* What you need to do
What lines of the material hold the string "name"? Pull each of them out.

Start of Input data

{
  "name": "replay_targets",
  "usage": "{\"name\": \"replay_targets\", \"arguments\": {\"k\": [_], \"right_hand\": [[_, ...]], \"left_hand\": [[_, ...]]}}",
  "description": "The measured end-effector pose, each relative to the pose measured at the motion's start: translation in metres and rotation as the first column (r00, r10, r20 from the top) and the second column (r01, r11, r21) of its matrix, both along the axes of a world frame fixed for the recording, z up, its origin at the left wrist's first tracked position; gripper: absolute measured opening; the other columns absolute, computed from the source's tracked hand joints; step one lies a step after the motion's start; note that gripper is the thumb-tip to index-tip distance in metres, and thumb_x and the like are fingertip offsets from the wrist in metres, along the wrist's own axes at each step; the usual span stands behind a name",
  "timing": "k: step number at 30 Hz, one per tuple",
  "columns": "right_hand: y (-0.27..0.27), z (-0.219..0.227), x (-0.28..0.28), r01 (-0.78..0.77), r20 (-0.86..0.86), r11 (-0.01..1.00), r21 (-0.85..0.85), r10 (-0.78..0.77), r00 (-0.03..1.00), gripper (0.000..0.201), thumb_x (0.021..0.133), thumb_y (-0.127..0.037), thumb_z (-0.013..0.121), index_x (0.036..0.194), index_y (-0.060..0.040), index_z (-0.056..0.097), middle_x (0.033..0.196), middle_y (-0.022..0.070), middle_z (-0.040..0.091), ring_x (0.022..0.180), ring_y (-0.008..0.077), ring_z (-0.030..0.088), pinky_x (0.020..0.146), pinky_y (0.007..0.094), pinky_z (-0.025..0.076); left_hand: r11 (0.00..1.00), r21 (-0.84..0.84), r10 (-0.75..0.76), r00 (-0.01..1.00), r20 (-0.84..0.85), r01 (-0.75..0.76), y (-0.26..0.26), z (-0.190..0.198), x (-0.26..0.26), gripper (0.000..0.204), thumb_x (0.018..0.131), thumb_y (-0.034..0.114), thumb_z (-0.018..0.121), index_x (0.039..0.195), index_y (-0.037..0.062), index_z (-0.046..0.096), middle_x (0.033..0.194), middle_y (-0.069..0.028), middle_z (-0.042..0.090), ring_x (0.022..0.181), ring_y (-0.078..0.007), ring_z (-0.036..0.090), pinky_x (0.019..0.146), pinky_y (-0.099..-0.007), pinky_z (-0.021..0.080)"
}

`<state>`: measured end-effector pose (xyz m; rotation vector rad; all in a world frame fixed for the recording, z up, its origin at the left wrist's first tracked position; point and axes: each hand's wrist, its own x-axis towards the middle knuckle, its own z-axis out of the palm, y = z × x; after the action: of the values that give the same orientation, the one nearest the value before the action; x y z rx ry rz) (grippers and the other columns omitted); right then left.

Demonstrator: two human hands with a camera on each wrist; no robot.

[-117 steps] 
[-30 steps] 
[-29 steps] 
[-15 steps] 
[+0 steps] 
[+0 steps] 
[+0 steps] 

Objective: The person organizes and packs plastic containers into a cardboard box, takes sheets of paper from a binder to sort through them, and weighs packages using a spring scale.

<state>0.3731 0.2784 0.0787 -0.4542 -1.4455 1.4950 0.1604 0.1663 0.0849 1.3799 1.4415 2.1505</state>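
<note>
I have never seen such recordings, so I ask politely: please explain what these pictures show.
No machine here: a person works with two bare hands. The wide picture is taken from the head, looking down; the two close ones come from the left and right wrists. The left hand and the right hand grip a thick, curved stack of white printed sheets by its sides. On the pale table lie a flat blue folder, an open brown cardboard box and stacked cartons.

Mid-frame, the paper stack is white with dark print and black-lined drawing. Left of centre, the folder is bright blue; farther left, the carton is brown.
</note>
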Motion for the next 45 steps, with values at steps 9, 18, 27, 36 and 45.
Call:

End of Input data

* The completed task
  "name": "replay_targets",
  "usage": "{\"name\": \"replay_targets\", \"arguments\": {\"k\": [_], \"right_hand\": [[_, ...]], \"left_hand\": [[_, ...]]}}",
  "description": "The measured end-effector pose, each relative to the pose measured at the motion's start: translation in metres and rotation as the first column (r00, r10, r20 from the top) and the second column (r01, r11, r21) of its matrix, both along the axes of a world frame fixed for the recording, z up, its origin at the left wrist's first tracked position; gripper: absolute measured opening; the other columns absolute, computed from the source's tracked hand joints; step one lies a step after the motion's start; note that gripper is the thumb-tip to index-tip distance in metres, and thumb_x and the like are fingertip offsets from the wrist in metres, along the wrist's own axes at each step; the usual span stands behind a name",

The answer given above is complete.